• [DESCRIPTION OF THE TASK] Only the lines below, from the one with "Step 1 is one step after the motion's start" through the one with "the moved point", are to be written out, exactly.

• [RECORDS TO USE]
================================

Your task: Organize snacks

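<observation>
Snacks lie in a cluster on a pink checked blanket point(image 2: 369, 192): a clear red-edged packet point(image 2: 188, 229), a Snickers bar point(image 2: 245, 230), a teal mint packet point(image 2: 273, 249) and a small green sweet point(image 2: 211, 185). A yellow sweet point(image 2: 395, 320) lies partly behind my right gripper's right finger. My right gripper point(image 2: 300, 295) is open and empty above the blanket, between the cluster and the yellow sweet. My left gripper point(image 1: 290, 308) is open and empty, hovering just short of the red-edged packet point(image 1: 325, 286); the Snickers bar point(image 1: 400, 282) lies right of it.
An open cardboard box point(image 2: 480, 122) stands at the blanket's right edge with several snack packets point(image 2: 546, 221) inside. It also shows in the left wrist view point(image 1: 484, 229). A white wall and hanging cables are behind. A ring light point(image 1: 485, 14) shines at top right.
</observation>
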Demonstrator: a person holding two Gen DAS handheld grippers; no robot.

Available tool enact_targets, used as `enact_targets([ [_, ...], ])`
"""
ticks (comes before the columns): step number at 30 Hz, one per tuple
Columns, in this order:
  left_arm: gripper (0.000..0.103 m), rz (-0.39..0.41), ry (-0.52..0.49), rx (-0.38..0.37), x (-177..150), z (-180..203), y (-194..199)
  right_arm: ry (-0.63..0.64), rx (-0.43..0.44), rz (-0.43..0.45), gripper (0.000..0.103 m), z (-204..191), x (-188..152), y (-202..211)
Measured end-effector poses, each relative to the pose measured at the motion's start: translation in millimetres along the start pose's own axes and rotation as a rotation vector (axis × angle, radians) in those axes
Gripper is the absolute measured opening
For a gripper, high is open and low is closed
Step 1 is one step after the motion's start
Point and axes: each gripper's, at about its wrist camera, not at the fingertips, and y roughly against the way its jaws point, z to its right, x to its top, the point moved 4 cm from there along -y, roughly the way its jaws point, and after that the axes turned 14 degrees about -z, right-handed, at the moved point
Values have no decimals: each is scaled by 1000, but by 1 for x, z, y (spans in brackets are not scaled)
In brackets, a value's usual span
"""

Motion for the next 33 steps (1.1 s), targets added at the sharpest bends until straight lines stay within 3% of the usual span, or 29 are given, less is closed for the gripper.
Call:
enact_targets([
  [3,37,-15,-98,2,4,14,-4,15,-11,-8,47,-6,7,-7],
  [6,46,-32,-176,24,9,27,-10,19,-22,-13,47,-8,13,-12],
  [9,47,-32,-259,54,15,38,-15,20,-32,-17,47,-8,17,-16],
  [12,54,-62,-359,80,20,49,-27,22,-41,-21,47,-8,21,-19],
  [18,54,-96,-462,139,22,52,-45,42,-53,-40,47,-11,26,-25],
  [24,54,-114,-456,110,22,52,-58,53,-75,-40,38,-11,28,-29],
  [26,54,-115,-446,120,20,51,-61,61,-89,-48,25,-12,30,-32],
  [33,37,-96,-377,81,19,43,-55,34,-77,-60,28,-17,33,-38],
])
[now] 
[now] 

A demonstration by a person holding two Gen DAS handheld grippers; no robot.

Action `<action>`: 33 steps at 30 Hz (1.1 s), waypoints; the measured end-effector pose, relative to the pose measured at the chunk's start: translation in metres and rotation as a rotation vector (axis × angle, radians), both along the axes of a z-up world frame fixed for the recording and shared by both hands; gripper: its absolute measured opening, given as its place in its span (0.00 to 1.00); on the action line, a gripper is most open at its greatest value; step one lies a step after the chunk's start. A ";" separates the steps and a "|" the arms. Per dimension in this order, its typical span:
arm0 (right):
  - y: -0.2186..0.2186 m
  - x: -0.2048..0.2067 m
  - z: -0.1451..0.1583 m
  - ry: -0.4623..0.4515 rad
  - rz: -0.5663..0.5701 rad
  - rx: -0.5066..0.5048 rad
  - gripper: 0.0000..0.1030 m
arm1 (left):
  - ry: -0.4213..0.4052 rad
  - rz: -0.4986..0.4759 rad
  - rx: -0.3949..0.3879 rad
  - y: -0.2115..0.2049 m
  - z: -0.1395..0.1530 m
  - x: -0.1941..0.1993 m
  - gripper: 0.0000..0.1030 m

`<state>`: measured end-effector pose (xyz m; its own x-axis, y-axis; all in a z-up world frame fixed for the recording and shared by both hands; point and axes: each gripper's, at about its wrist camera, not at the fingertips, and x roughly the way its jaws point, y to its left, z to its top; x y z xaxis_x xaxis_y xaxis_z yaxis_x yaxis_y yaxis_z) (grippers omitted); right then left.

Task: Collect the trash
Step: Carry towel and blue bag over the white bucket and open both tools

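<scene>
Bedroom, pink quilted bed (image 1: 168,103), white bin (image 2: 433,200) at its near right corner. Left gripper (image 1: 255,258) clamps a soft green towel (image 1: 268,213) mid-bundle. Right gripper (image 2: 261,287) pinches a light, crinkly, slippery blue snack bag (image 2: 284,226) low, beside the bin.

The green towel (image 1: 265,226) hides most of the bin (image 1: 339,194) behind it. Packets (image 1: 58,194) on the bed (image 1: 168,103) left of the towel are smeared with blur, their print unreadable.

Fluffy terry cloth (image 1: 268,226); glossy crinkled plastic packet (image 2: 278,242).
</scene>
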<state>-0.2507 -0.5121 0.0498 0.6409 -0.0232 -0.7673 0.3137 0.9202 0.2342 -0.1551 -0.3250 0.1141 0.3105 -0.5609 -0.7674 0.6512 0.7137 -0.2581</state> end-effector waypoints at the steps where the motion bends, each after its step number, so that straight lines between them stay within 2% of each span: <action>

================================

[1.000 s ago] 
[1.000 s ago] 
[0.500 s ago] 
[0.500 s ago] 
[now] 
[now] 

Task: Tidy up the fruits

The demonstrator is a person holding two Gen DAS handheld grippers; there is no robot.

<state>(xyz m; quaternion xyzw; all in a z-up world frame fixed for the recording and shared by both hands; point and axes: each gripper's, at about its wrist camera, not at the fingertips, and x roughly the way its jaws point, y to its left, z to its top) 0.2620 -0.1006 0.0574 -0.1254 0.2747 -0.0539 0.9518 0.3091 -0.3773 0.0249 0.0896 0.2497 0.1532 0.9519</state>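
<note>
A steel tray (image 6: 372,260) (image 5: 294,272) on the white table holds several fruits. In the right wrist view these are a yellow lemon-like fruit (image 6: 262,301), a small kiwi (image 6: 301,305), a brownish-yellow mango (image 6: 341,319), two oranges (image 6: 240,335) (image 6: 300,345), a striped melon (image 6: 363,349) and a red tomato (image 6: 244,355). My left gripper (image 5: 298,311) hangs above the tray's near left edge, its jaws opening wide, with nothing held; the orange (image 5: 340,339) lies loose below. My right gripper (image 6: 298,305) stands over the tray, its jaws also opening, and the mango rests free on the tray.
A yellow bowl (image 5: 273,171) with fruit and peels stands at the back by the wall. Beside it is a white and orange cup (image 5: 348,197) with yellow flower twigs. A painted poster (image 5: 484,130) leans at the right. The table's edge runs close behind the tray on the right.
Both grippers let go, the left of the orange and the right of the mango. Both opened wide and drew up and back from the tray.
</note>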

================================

• [SOLUTION FOR THIS PROBLEM]
Step 1 is one step after the motion's start
Point and axes: each gripper's, at about its wrist camera, not at the fingertips, and y roughly against the way its jaws point, z to its right, x to its top, the point moved 4 cm from there along -y, roughly the way its jaws point, and after that the axes turned 14 degrees about -z, right-handed, at the moved point

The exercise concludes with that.